Ensure the standby coordinator host has the same data directory created and owned by gpadmin:
$ gpssh -h scdw -e 'sudo mkdir -p /data/coordinator' $ gpssh -h scdw -e 'sudo chown gpadmin:gpadmin /data/coordinator'
Run gpinitstandby from the coordinator host as gpadmin:
$ gpinitstandby -s scdw
Verify the standby coordinator is synchronized:
$ gpstate -f
The output should show the standby coordinator with Sync state: sync.
If the utility encounters any errors while setting up an instance, the entire process will fail, and could possibly leave you with a partially created system. Refer to the error messages and logs to determine the cause of the failure and where in the process the failure occurred. Log files are created in ~/gpAdminLogs.
Depending on when the error occurred in the process, you may need to clean up and then try the gpinitsystem utility again. For example, if some segment instances were created and some failed, you may need to stop postgres processes and remove any utility-created data directories from your data storage area(s). A backout script is created to help with this cleanup if necessary.
If the gpinitsystem utility fails, it will create the following backout script if it has left your system in a partially installed state:
~/gpAdminLogs/backout_gpinitsystem_<user>_<timestamp>
You can use this script to clean up a partially created Apache Cloudberry system. This backout script will remove any utility-created data directories, postgres processes, and log files. After correcting the error that caused gpinitsystem to fail and running the backout script, you should be ready to retry initializing your Apache Cloudberry array.
The following example shows how to run the backout script:
$ bash ~/gpAdminLogs/backout_gpinitsystem_gpadmin_20071031_121053
As a best practice, configure Apache Cloudberry and the host systems to use a known, supported timezone. Apache Cloudberry uses a timezone from a set of internally stored PostgreSQL timezones. Setting the Apache Cloudberry timezone prevents Apache Cloudberry from selecting a timezone each time the cluster is restarted and sets the timezone for the Apache Cloudberry coordinator and segment instances.
Use the gpconfig utility to show and set the Apache Cloudberry timezone. For example, these commands show the Apache Cloudberry timezone and set the timezone to US/Pacific.
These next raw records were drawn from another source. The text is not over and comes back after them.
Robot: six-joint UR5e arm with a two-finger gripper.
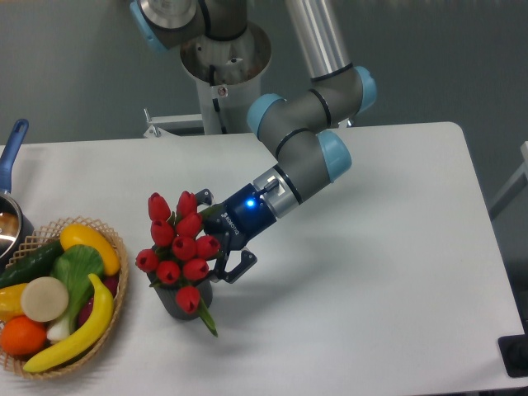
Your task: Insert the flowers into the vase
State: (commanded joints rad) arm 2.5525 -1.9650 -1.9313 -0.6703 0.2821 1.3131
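At the far left edge a pot (8, 221) with a blue handle stands on the white table (371, 272), and just in front of it sits a wicker basket (115, 309) holding a banana, an orange, a cucumber and other produce. To the right of the basket, close to it, is the vase (175, 303), dark grey and upright, mostly covered by the flowers (180, 247). The red buds cluster above and in front of the vase's mouth, and the bunch's long axis runs nearly upright, leaning a little to the right at the top, buds up and stems down into the vase; one green leaf hangs over the rim towards the front. Right beside the buds is the gripper (221, 247), reaching in from the upper right with a blue light on its wrist; the buds cover its fingertips, so whether it grips the bunch or has let go cannot be told. The table is plain white with a rounded far corner at right, and behind it stands a grey-blue wall with the arm's base column.
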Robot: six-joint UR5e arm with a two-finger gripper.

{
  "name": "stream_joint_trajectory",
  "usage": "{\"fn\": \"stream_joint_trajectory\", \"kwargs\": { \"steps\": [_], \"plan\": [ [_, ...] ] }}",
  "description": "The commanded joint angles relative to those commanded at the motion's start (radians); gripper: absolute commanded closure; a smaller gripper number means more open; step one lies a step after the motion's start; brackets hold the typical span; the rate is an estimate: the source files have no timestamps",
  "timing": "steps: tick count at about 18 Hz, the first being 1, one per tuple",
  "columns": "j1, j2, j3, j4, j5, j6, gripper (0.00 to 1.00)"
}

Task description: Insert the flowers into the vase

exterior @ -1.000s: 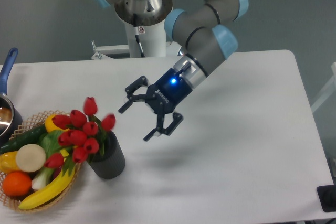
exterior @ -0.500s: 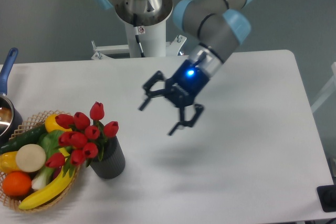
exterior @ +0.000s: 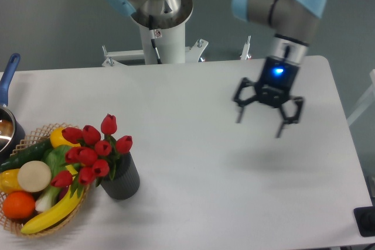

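The claw (exterior: 269,123), jaws apart and empty, is swinging away toward 3 o'clock; red flowers (exterior: 94,150) are standing, leaning left, in the dark ribbed vase (exterior: 122,180).

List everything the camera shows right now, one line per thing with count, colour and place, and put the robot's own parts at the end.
Bunch of red tulips with green stems: one bunch, red and green, standing in the vase, near left.
Short dark ribbed cylinder vase: one, grey-black, on the table beside the basket.
Round wicker basket: one, tan, near left corner.
Banana: one, yellow, in the basket.
Orange: one, orange, in the basket.
Green vegetables: a few, in the basket.
Metal pot with blue handle: one, left edge, partly cut off.
White table: one, fills the view.
Black object: one, near right corner, unidentifiable.
Robot arm: one, grey with light blue joints, above the right side.
Two-finger gripper: one, black, open, empty, hanging above the right side.
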Motion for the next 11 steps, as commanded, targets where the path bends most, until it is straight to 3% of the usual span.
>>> {"fn": "stream_joint_trajectory", "kwargs": {
  "steps": [4,8,11],
  "plan": [
    [-0.003,-0.019,0.000,-0.011,0.246,0.012,0.00],
    [-0.011,-0.017,-0.007,-0.012,0.266,0.180,0.00],
    [-0.014,-0.011,-0.024,-0.015,0.298,0.224,0.00]
  ]
}}
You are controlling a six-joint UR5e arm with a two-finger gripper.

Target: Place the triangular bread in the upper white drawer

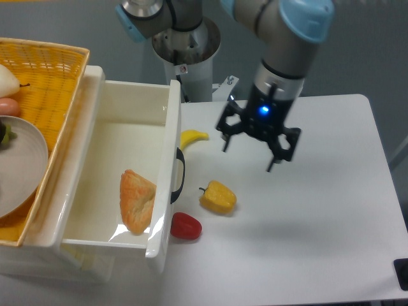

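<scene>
The triangular bread (137, 202), an orange-tan textured wedge, lies inside the upper white drawer (108, 137), near its front right corner. The drawer is pulled open; its dark curved handle (180, 173) faces right. My gripper (249, 157) hangs above the table to the right of the drawer, over the space past the yellow bell pepper. Its fingers are spread apart and hold nothing.
A yellow bell pepper (218, 197) and a red pepper (185, 225) lie on the white table (319, 223) just right of the drawer front. A small yellow banana (193, 136) lies behind them. A yellow woven basket (44, 70) with a plate (22, 166) sits at left.
</scene>
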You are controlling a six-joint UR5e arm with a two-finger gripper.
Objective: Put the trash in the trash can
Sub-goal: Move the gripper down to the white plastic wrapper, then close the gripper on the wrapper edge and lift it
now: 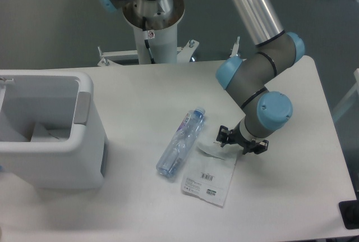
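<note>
Stood broad and white, the desk (140, 96), carrying all the task's things. Reached down from the top of the view, the arm (255, 79), silver tube ending in grey joints with light-blue caps, bent low over the right half of the desk. Sat at the left edge, the bin (84, 158), boxy and white, thick-rimmed, open at the top, a grey panel on its inner right wall. Rose behind the desk, the white pedestal (152, 23) of the arm's base.

Lay near the middle of the desk, well apart from the bin, the bottle (180, 143): crushed, clear, on its side, cap end toward the upper right, blue-purple label along its upper half. Lay flat just right of the bottle, the packet (210, 174), white, barcode label facing up, its upper end rumpled. Hovered right at that upper end, the gripper (242, 141), black, low over the desk. Could not tell how far its fingers were parted, nor whether they touched the packet.
</note>
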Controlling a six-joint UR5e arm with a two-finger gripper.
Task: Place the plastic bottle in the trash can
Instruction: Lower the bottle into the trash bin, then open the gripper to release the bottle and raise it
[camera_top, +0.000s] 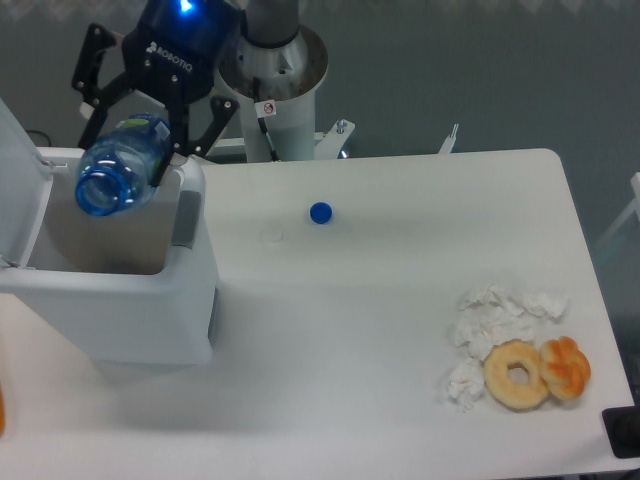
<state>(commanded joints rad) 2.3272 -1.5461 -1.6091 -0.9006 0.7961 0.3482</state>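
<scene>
The plastic bottle (120, 168) is clear blue with its open blue-ringed mouth towards the camera. It is tilted, over the open trash can (120, 310), a white bin at the table's left with a beige inside and its lid (22, 170) flipped up on the left. My gripper (135, 135) is right above the bin. Its fingers (183, 135) are spread wider than the bottle. The bottle's base lies between the fingertips, and most of its body is below them. I see no firm grip on it.
A small loose blue cap (320, 212) lies mid-table. Crumpled white tissues (495, 318), a bagel-like ring (517, 374) and an orange pastry (566, 367) lie at the front right. The robot's base column (272, 70) stands behind the table.
</scene>
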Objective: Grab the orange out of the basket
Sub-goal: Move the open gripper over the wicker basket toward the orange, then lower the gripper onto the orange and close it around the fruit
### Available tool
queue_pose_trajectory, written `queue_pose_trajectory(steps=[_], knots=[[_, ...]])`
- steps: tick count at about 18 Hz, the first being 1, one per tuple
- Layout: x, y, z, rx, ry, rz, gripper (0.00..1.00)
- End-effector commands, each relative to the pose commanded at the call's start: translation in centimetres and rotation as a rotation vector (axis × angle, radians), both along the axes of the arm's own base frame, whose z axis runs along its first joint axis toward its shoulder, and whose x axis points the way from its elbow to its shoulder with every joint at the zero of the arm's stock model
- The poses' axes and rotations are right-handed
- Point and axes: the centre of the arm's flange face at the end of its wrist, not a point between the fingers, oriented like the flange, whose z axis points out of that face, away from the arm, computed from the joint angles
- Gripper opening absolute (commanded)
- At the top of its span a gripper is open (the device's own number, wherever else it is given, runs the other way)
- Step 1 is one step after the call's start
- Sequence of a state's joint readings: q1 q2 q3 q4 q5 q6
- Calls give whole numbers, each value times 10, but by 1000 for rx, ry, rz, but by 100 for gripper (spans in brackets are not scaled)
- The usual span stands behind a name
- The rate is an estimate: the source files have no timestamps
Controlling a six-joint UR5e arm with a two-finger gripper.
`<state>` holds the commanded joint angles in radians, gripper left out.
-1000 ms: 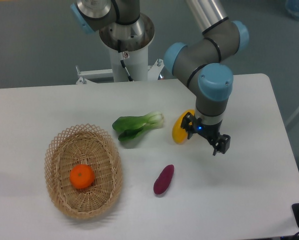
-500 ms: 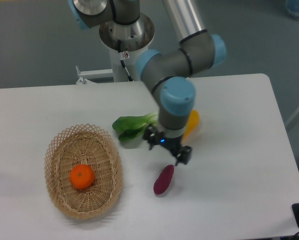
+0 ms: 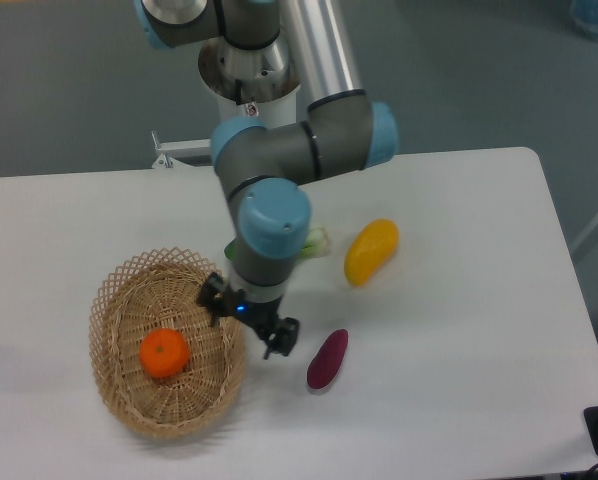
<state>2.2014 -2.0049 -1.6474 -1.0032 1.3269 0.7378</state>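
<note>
The spread, empty two-finger gripper (image 3: pixel 247 323) hung over the oval tan wicker basket's (image 3: pixel 129 278) right rim, the small round bright-orange fruit (image 3: pixel 164 353) lying leftward inside.

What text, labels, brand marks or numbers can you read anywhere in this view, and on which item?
None can be read.
The arm's grey and blue joints show no legible marking.
The gripper, the basket, the orange, the yellow fruit and the purple vegetable carry no print.
A small tag on the arm's base is too small to read.
</note>
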Motion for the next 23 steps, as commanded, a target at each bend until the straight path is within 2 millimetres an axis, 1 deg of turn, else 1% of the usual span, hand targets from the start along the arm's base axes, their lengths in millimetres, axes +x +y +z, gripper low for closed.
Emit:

$ gpconfig -s TimeZone $ gpconfig -c TimeZone -v 'US/Pacific'
You must restart Apache Cloudberry after changing the timezone. The command gpstop -ra restarts Apache Cloudberry. The catalog view pg_timezone_names provides Apache Cloudberry timezone information.
You must set environment variables in the Apache Cloudberry user (gpadmin) environment that runs Apache Cloudberry on the Apache Cloudberry coordinator and standby coordinator hosts. A cloudberry-env.sh file is provided in the Apache Cloudberry installation directory with environment variable settings for Apache Cloudberry.
The Apache Cloudberry management utilities also require that the COORDINATOR_DATA_DIRECTORY environment variable be set. This should point to the directory created by the gpinitsystem utility in the coordinator data directory location.
:::note The cloudberry-env.sh script changes the operating environment in order to support running the Apache Cloudberry-specific utilities. These same changes to the environment can negatively affect the operation of other system-level utilities, such as ps or yum. Use separate accounts for performing system administration and database administration, instead of attempting to perform both functions as gpadmin. :::
These steps ensure that the environment variables are set for the gpadmin user after a system reboot.
Open the gpadmin profile file (such as .bashrc) in a text editor. For example:
$ vi ~/.bashrc
Add lines to this file to source the cloudberry-env.sh file and set the COORDINATOR_DATA_DIRECTORY environment variable. For example:
source /usr/local/cloudberry-db/cloudberry-env.sh export COORDINATOR_DATA_DIRECTORY=/data/coordinator/gpseg-1
(Optional) You may also want to set some client session environment variables such as PGPORT, PGUSER and PGDATABASE for convenience. For example:
export PGPORT=5432 export PGUSER=gpadmin export PGDATABASE=warehouse
(Optional) If you use RHEL/Oracle/Rocky Linux, add the following line to the end of the .bashrc file to enable using the ps command in the cloudberry-env.sh environment:
export LD_PRELOAD=/lib64/libz.so.1 ps
Save and close the file.
After editing the profile file, source it to make the changes active. For example:
$ source ~/.bashrc
If you have a standby coordinator host, copy your environment file to the standby coordinator as well. For example:
$ cd ~ $ scp .bashrc <standby_hostname>:`pwd`
:::note The .bashrc file should not produce any output. If you wish to have a message display to users upon logging in, use the .bash_profile file instead. :::